* _Instructions for the task_:
When you reach the line with "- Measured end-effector" in the listing below, transcribe it and each line after it up to and including the line with "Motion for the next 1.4", exactly and with nothing else.

---------------

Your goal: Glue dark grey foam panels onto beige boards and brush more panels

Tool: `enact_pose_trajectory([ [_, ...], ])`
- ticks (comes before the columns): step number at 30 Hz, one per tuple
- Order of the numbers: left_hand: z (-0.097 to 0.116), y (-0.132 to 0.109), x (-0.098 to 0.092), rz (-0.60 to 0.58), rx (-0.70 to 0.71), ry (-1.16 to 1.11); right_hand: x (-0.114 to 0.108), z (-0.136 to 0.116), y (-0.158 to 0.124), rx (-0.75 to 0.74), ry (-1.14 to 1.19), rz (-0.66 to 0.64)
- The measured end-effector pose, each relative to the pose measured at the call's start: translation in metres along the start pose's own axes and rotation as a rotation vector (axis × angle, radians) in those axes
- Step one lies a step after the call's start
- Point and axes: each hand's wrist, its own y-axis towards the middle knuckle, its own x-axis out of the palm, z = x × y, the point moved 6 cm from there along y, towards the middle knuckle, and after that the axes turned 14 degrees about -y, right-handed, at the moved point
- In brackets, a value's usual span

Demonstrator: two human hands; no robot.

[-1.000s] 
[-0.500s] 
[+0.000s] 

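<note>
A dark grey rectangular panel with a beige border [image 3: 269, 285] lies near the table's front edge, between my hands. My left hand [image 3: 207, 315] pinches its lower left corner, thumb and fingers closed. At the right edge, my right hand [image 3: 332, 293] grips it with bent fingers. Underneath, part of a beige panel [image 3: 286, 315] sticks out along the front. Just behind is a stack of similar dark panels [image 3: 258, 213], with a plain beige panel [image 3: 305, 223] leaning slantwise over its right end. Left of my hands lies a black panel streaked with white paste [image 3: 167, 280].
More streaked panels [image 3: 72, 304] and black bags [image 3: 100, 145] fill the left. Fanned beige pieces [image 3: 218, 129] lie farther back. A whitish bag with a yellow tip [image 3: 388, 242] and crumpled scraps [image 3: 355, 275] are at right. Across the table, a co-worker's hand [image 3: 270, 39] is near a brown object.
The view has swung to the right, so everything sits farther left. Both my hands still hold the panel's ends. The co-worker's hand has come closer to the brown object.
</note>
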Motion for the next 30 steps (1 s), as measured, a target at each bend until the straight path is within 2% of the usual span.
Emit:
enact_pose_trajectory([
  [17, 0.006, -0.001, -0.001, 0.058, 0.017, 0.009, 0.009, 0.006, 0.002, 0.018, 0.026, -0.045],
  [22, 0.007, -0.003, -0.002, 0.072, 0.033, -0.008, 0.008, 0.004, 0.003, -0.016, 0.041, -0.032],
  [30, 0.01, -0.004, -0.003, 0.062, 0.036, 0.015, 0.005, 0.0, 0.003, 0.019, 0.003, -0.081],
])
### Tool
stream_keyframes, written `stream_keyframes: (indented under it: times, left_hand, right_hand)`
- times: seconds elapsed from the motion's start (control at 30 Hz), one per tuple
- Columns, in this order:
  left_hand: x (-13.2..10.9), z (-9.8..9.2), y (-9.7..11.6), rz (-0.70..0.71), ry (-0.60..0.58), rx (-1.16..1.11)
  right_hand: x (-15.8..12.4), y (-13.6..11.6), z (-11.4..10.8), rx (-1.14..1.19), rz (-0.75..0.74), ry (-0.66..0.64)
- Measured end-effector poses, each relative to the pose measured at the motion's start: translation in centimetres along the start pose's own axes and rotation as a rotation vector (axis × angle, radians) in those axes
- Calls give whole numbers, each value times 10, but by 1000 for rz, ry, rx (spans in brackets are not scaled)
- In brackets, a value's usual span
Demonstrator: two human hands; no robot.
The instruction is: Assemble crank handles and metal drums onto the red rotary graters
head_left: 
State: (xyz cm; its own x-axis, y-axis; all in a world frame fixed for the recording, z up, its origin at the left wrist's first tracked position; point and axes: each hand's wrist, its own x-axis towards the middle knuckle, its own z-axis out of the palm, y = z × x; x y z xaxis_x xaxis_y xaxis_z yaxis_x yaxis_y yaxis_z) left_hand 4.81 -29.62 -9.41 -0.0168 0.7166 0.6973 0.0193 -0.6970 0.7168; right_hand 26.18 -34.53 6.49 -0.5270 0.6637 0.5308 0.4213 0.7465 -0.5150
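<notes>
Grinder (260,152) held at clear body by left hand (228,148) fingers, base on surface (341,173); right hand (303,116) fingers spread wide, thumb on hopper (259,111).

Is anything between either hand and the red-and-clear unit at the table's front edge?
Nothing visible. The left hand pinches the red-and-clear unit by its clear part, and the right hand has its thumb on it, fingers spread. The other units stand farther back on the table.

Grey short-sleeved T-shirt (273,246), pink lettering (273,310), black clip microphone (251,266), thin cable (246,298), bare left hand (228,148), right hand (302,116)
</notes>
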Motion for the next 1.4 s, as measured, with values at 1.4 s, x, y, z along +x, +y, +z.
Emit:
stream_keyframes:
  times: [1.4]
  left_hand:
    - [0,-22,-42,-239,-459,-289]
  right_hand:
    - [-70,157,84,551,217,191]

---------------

* _Result for this task_:
- Measured end-effector poses, each relative to the pose measured at the motion's start: translation in centimetres along the start pose's own axes and rotation as a rotation vector (axis × angle, radians) in those axes
- Calls give whole numbers, each value times 10, but by 1000 for rz, ry, rx (spans in brackets are not scaled)
- In brackets, a value's usual span
Demonstrator: two human hands; no robot.
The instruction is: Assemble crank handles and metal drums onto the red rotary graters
head_left: 
State: (xyz cm; its own x-axis, y-axis; all in a world frame fixed for the recording, z up, its origin at the left wrist's first tracked position; point and axes: each hand's wrist, its own x-axis towards the middle knuckle, its own z-axis out of the palm, y = z × x; x y z xaxis_x xaxis_y xaxis_z yaxis_x yaxis_y yaxis_z) left_hand 4.81 -29.62 -9.41 -0.0168 0.7166 0.6973 0.0193 -0.6970 0.7168; right_hand 26.18 -34.53 6.49 -0.5270 0.6637 0.5308 0.4213 0.7465 -0.5150
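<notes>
Grinder (260,152) held at clear body by left hand (228,148) fingers, base on surface (341,173); right hand (303,116) fingers spread wide, thumb on hopper (259,111).

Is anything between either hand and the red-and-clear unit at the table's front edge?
Nothing visible. The left hand pinches the red-and-clear unit by its clear part, and the right hand has its thumb on it, fingers spread. The other units stand farther back on the table.

Grey short-sleeved T-shirt (273,246), pink lettering (273,310), black clip microphone (251,266), thin cable (246,298), bare left hand (228,148), right hand (302,116)
</notes>
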Motion for the next 1.4 s, as measured, with values at 1.4 s, x, y, z along +x, +y, +z.

The exercise requires no additional output.